● Work to be completed
What do the lines say from the start of the entries through the one containing "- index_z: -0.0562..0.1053"? Repeat them exactly.

#### Data shown ####

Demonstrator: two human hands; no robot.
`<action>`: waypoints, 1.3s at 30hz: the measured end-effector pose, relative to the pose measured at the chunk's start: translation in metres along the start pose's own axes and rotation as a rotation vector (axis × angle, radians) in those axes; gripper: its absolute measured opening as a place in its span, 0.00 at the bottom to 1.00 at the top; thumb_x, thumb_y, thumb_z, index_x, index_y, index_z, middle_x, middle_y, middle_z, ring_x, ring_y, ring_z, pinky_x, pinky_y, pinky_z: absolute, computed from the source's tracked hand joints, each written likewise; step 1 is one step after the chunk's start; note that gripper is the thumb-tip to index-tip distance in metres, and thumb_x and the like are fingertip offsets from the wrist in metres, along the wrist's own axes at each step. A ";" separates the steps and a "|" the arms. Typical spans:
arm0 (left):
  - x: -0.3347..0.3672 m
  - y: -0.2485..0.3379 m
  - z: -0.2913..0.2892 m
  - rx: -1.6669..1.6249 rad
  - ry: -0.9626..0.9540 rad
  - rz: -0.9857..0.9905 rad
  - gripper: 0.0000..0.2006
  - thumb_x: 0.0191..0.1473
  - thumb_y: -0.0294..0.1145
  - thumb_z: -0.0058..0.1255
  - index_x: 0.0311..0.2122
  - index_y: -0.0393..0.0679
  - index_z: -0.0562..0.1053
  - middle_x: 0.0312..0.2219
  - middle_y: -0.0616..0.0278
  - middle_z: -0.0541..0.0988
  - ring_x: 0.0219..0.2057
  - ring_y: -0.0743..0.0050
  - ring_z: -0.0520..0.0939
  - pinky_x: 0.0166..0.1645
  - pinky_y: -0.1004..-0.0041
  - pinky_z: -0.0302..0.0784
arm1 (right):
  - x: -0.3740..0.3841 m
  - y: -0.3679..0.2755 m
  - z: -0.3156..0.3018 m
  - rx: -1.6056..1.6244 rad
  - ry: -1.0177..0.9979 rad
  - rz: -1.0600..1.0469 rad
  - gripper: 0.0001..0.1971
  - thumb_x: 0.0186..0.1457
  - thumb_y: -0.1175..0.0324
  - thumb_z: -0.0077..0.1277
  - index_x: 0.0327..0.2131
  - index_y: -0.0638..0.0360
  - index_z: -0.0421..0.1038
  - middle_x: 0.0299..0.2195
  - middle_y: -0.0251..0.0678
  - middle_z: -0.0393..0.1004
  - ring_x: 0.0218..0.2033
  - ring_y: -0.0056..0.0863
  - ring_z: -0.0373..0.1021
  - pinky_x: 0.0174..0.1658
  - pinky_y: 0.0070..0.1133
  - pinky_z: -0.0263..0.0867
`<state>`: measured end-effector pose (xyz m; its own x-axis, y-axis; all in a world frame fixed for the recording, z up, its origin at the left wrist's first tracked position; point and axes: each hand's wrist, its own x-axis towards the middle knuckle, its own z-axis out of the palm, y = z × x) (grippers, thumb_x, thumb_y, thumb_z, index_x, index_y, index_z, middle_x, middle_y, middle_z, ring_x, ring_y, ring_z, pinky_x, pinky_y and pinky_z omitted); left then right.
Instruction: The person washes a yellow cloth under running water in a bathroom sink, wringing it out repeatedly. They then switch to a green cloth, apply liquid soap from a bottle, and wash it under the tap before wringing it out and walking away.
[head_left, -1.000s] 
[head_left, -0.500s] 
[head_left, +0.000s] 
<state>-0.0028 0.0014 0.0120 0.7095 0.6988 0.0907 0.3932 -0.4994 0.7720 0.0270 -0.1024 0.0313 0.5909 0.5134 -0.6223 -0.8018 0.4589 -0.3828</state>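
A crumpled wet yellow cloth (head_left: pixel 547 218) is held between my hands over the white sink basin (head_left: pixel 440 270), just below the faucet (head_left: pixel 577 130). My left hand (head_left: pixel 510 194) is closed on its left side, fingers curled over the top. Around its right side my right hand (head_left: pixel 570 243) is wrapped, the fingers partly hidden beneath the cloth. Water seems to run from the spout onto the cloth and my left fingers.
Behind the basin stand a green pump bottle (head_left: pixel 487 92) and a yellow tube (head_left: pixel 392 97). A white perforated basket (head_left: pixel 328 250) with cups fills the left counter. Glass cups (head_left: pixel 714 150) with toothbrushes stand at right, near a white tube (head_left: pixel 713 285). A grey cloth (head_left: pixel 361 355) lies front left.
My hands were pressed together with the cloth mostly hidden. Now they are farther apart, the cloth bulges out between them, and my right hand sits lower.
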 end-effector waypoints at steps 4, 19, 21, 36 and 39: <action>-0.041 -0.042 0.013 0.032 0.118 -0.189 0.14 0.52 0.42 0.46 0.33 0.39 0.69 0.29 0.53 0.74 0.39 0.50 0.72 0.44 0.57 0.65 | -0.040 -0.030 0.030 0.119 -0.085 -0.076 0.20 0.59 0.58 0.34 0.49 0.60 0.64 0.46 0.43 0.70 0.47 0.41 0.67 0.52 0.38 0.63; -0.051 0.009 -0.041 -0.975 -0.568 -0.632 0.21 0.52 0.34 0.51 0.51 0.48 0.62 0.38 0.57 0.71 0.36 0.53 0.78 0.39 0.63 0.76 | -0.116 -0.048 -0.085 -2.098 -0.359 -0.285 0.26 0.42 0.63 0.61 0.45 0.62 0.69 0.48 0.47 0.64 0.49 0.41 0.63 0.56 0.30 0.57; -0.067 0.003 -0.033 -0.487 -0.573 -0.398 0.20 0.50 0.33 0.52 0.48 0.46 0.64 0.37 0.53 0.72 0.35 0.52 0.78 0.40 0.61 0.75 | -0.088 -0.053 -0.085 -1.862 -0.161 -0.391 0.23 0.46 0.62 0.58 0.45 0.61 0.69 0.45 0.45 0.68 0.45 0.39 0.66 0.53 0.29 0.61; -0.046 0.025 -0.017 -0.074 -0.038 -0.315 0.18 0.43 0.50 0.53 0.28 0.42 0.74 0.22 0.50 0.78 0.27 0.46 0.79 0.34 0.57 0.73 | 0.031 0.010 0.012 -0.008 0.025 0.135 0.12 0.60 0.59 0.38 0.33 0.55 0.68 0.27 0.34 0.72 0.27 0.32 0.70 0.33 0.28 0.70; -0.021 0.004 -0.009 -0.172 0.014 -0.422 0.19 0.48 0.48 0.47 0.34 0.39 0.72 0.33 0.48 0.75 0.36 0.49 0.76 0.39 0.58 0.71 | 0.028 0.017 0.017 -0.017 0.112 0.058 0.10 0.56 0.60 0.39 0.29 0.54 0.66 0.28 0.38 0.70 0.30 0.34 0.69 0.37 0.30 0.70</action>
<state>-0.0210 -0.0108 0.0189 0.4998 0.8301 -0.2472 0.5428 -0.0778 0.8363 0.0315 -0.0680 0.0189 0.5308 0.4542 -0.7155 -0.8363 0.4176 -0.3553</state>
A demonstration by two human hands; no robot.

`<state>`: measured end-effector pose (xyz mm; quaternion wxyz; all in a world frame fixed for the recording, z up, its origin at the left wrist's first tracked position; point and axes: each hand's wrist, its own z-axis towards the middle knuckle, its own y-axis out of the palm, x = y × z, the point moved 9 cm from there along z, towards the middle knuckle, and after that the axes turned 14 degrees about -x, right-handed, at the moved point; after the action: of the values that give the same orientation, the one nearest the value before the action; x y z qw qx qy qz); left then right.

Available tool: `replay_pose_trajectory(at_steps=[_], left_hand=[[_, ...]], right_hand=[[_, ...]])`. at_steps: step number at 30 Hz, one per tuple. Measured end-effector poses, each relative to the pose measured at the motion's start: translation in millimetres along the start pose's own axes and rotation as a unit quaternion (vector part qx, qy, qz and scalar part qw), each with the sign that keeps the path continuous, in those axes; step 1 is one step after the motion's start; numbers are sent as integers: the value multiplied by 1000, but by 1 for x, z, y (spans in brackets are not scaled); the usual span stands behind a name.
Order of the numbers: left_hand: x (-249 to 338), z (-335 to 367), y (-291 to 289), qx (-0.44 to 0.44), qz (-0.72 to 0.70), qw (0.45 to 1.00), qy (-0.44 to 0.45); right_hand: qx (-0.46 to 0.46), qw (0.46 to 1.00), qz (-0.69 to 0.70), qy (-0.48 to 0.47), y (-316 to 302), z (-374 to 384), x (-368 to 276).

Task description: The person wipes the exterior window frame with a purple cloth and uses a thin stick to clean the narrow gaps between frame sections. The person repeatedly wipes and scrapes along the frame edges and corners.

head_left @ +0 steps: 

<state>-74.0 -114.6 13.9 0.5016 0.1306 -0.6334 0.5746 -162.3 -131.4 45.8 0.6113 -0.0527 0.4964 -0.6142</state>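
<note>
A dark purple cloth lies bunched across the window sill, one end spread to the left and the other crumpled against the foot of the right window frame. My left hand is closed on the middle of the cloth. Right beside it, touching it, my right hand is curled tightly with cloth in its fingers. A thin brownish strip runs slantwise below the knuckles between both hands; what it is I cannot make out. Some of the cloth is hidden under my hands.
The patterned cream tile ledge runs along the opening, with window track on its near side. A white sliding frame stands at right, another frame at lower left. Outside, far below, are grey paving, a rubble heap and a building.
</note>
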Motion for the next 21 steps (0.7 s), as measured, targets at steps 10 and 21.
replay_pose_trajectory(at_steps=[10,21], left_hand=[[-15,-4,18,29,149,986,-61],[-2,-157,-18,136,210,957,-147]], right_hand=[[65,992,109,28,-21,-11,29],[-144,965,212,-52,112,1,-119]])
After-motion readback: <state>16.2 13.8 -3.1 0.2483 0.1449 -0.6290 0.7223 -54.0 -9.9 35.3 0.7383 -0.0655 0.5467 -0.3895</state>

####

● Answer to this task
Demonstrator: two human hands; no robot.
`<action>`: waypoints, 1.3s at 30hz: the measured end-effector pose, relative to the pose measured at the chunk's start: translation in metres along the start pose's own axes and rotation as a rotation vector (axis × angle, radians) in those axes; gripper: its absolute measured opening as a place in its span, 0.00 at the bottom to 1.00 at the top; thumb_x, thumb_y, thumb_z, index_x, index_y, index_z, middle_x, middle_y, middle_z, ring_x, ring_y, ring_z, pinky_x, pinky_y, pinky_z: absolute, computed from the source's tracked hand joints, each written likewise; step 1 is one step after the chunk's start; note that gripper is the thumb-tip to index-tip distance in metres, and thumb_x and the like are fingertip offsets from the wrist in metres, along the wrist's own axes at each step. A ";" separates the steps and a "|" the arms. Typical spans:
arm0 (left):
  - x: -0.3347..0.3672 m
  - y: -0.2485..0.3379 m
  - z: -0.2913..0.2892 m
  - rx: -1.6669..1.6249 rad
  - ry: -0.9626..0.9540 rad
  - rz: -0.9857..0.9905 rad
  - gripper: 0.0000..0.2006
  - thumb_x: 0.0191..0.1473
  - thumb_y: -0.0294..0.1145
  - thumb_z: -0.0058..0.1255
  - index_x: 0.0311..0.2122
  - index_y: -0.0393..0.0679
  - index_z: -0.0562..0.1053

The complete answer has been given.